• **WHAT YOU SHOULD DO**
All of the data is to be copied without a single change.

• **INFORMATION PROVIDED**
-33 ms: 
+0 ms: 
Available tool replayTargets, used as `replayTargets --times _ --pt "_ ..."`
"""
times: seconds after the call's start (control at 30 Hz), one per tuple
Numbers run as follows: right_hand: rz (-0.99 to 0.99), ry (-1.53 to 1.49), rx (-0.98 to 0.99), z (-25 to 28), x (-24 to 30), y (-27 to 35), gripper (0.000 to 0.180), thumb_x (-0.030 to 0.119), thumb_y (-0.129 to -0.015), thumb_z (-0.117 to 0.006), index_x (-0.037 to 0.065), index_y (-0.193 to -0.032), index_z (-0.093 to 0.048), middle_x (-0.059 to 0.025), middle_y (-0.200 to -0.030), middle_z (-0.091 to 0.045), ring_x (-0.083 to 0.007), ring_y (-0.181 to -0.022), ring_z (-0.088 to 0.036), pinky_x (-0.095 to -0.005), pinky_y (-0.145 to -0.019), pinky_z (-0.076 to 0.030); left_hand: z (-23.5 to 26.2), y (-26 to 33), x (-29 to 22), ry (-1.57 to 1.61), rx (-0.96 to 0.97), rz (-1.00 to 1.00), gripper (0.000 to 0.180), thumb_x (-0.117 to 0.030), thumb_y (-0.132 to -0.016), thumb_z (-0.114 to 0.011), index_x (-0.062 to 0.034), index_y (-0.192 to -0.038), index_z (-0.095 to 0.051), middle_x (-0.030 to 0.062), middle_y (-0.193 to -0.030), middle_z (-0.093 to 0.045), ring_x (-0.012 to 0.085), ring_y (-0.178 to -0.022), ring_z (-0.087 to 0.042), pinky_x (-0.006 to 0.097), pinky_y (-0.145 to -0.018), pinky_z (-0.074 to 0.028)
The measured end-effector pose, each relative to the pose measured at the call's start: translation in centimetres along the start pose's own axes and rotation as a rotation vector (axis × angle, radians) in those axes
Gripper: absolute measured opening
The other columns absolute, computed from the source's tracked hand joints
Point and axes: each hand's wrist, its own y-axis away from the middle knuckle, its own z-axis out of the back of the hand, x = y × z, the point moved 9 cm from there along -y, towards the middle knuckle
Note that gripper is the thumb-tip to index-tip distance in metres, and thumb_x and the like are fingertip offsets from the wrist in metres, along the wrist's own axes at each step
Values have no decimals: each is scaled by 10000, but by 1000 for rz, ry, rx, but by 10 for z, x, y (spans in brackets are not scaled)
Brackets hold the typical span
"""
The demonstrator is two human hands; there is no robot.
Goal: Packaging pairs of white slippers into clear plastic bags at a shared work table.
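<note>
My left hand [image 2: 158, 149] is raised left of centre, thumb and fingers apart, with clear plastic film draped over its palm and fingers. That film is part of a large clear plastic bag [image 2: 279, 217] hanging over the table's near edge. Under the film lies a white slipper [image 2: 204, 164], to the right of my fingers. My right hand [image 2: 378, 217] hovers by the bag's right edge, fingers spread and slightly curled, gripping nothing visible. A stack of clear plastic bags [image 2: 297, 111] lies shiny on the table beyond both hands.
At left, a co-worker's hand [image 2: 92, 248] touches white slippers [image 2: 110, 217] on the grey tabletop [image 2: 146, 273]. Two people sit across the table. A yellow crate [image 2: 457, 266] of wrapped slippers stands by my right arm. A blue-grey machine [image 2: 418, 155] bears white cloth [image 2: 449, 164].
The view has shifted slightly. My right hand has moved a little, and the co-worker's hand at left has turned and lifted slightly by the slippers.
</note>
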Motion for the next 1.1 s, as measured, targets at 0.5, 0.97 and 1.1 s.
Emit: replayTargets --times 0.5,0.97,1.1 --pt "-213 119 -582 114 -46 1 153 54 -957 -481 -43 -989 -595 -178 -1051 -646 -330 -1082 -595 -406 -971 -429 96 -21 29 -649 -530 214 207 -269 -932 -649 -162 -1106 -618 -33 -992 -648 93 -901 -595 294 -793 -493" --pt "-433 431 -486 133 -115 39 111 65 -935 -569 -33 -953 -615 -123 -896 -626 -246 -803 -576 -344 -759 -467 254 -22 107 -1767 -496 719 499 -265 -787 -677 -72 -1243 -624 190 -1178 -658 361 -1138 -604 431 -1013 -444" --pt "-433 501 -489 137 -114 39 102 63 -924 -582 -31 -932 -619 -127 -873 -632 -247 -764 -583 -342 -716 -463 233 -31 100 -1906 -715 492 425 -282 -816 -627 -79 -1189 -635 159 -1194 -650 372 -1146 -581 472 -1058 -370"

• **THE COMPLETED TASK**
-33 ms: 
+0 ms: 
Available tool replayTargets, used as `replayTargets --times _ --pt "_ ..."`
"""
times: seconds after the call's start (control at 30 Hz), one per tuple
Numbers run as follows: right_hand: rz (-0.99 to 0.99), ry (-1.53 to 1.49), rx (-0.98 to 0.99), z (-25 to 28), x (-24 to 30), y (-27 to 35), gripper (0.000 to 0.180), thumb_x (-0.030 to 0.119), thumb_y (-0.129 to -0.015), thumb_z (-0.117 to 0.006), index_x (-0.037 to 0.065), index_y (-0.193 to -0.032), index_z (-0.093 to 0.048), middle_x (-0.059 to 0.025), middle_y (-0.200 to -0.030), middle_z (-0.091 to 0.045), ring_x (-0.083 to 0.007), ring_y (-0.181 to -0.022), ring_z (-0.088 to 0.036), pinky_x (-0.095 to -0.005), pinky_y (-0.145 to -0.019), pinky_z (-0.076 to 0.030); left_hand: z (-23.5 to 26.2), y (-26 to 33), x (-29 to 22), ry (-1.57 to 1.61), rx (-0.96 to 0.97), rz (-1.00 to 1.00), gripper (0.000 to 0.180), thumb_x (-0.117 to 0.030), thumb_y (-0.132 to -0.016), thumb_z (-0.114 to 0.011), index_x (-0.062 to 0.034), index_y (-0.192 to -0.038), index_z (-0.095 to 0.051), middle_x (-0.030 to 0.062), middle_y (-0.193 to -0.030), middle_z (-0.093 to 0.045), ring_x (-0.012 to 0.085), ring_y (-0.178 to -0.022), ring_z (-0.087 to 0.042), pinky_x (-0.006 to 0.097), pinky_y (-0.145 to -0.018), pinky_z (-0.074 to 0.028)
The measured end-effector pose, each relative to the pose measured at the call's start: translation in centimetres along the start pose's own axes and rotation as a rotation vector (axis × angle, radians) in those axes
Gripper: absolute measured opening
The other columns absolute, computed from the source's tracked hand joints
Point and axes: each hand's wrist, its own y-axis away from the middle knuckle, its own z-axis out of the back of the hand, x = y × z, the point moved 9 cm from there along -y, towards the middle knuckle
Note that gripper is the thumb-tip to index-tip distance in metres, and thumb_x and the like are fingertip offsets from the wrist in metres, along the wrist's own axes at each step
Values have no decimals: each is scaled by 10000, but by 1000 for rz, ry, rx, but by 10 for z, x, y (spans in brackets are not scaled)
Brackets hold the typical span
"""
The demonstrator is two human hands; there is no robot.
Goal: Packaging pairs of white slippers into clear plastic bags at a shared work table.
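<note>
My left hand [image 2: 158, 149] is raised left of centre, thumb and fingers apart, with clear plastic film draped over its palm and fingers. That film is part of a large clear plastic bag [image 2: 279, 217] hanging over the table's near edge. Under the film lies a white slipper [image 2: 204, 164], to the right of my fingers. My right hand [image 2: 378, 217] hovers by the bag's right edge, fingers spread and slightly curled, gripping nothing visible. A stack of clear plastic bags [image 2: 297, 111] lies shiny on the table beyond both hands.
At left, a co-worker's hand [image 2: 92, 248] touches white slippers [image 2: 110, 217] on the grey tabletop [image 2: 146, 273]. Two people sit across the table. A yellow crate [image 2: 457, 266] of wrapped slippers stands by my right arm. A blue-grey machine [image 2: 418, 155] bears white cloth [image 2: 449, 164].
The view has shifted slightly. My right hand has moved a little, and the co-worker's hand at left has turned and lifted slightly by the slippers.
</note>
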Motion for the next 1.1 s, as measured, targets at 0.5, 0.97 and 1.1 s.
Emit: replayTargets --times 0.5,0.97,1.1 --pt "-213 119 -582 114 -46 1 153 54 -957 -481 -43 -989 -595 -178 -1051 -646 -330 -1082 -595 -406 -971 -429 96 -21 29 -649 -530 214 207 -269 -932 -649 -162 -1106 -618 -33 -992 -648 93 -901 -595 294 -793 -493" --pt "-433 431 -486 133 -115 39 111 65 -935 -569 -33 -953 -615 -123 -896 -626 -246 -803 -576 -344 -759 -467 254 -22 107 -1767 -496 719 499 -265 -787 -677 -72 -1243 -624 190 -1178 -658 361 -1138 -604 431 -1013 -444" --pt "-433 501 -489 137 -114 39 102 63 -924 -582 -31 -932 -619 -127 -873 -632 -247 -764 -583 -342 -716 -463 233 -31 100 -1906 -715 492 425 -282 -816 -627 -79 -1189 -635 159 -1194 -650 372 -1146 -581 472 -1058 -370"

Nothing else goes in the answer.